Top MK: Public Pressure on Abductees Forced Decision Makers’ Hands

Jack Khoury; Shahar Ilan

Top MK: Public Pressure on Abductees Forced Decision Makers’ Hands

Top MK Tzachi Hanegbi says public pressure limits leaders’ ability to make decisions for greater good.

Haaretz

2008-07-17

Knesset Foreign Affairs and Defense Committee Chair Tzachi Hanegbi fiercely opposes the high price Israel pays in prisoner swaps, yet if he were the one making the decisions, he’s not sure he could withstand the pressure.

Leaders “know there is a growing demand to pay painful prices, so they don’t take risks,” he said. “I can’t imagine a prime minister standing before the people and explaining that he is only willing to pay a limited price to save Gilad Shalit’s life, because he would face unbearable criticism.”

Hanegbi notes he isn’t talking specifically about Olmert, but about all Israel’s prime ministers of the past two decades.

“The prime ministers see they don’t have the public’s support, and they don’t have the media’s support,” he said. “And if Bogey [Moshe] Ya’alon dares express a deviant opinion, the families call him a ‘little busybody’ and no one wants to stand behind him.” Prime ministers “find themselves in the position of being the enemy, not terror, and they are accused of keeping the boys from coming home due to their inflexibility.”

This limits their ability to make decisions for the good of the state and limit concessions, he said.

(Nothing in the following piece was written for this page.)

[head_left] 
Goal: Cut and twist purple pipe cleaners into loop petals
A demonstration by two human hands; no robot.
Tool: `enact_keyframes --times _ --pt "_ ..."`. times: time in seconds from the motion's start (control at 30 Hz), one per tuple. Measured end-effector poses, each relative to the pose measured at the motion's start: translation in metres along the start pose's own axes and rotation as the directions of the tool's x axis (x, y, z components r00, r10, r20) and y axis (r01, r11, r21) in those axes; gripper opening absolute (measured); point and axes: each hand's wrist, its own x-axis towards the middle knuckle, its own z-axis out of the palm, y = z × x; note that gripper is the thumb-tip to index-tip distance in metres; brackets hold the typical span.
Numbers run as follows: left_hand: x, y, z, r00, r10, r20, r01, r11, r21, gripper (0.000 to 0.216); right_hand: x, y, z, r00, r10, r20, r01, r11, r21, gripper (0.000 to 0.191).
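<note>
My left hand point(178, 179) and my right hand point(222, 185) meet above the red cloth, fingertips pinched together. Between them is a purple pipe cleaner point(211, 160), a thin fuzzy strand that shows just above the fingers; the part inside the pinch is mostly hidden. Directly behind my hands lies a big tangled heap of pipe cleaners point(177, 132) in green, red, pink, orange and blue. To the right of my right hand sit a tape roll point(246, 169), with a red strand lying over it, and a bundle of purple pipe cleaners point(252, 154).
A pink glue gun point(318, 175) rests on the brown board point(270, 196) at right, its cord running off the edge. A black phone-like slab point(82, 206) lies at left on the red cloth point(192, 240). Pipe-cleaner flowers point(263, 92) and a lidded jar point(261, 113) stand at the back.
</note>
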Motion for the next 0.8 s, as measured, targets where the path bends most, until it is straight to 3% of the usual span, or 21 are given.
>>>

The abductees’ lobby undoubtedly has been Israel’s strongest over the past two years. Initially after their abduction, in July 2006, Ehud Goldwasser’s and Eldad Regev’s families were careful when talking to the press. The families stayed home and virtually did not speak. Goldwasser’s father Shlomo was the only one who took a slightly different stance: Let’s use the army of reporters camped outside our door, as our mouthpiece for the public and public officials.

This position slowly became the families’ policy. Goldwasser’s wife Karnit became the most dominant character in the campaign. Family members became increasingly open, and the press gave them an open mic.

The families and friends established the Campaign for the Abducted Soldiers, including a Web site. Goldwasser and Regev’s army comrades established another headquarters. The two groups organized a series of events.

“The point was that no one in the country would not know who Udi is, who Eldad is and who Gilad is. And in that, we succeeded,” said Miki Leibovitz, an activist with the second group, this week.

In a matter of months, it became the people’s campaign. Schools, clubs, organizations here and abroad and even major corporations joined the effort. Not a week went by without an event for the abducted soldiers, like a march from Eilat to the abduction point on the northern border. The families said the events were important in order to “stay on the agenda.”

“I know that people say the power of the Israeli people is the value we attach to human life, but that is not a source of power but a source of weakness, and it doesn’t help to glamorize it,” said psychology professor Shlomo Breznitz.

“We call the abductees ‘the boys.’ They are everyone’s children – even that expression is enough to weaken those who must withstand the pressure,” said Breznitz, a former Kadima Knesset member. Breznitz says there was no counter voice to the families’ campaign, “because it is difficult to face the media terror.”

Meir Indor of the Organization of Casualties of Terror Attacks says that while the public understands that rape victims deserve to see the perpetrator punished, terror victims are treated entirely differently – their murderers are freed in exchange for abductees. Indor believes this is because prisoner swaps are subject to political polemic. The families’ campaign had a lot of money, and was very sophisticated, making use of the slogan “Our apathy will kill them,” among others.

“I don’t know how to work that way,” Indor said. “Hezbollah’s long arm moved the Regev and Goldwasser families.”

When told that is a very harsh comment, he responded that the families “didn’t cooperate willingly but became hostages. But the result of their campaign is that all of Israel became its hostages.”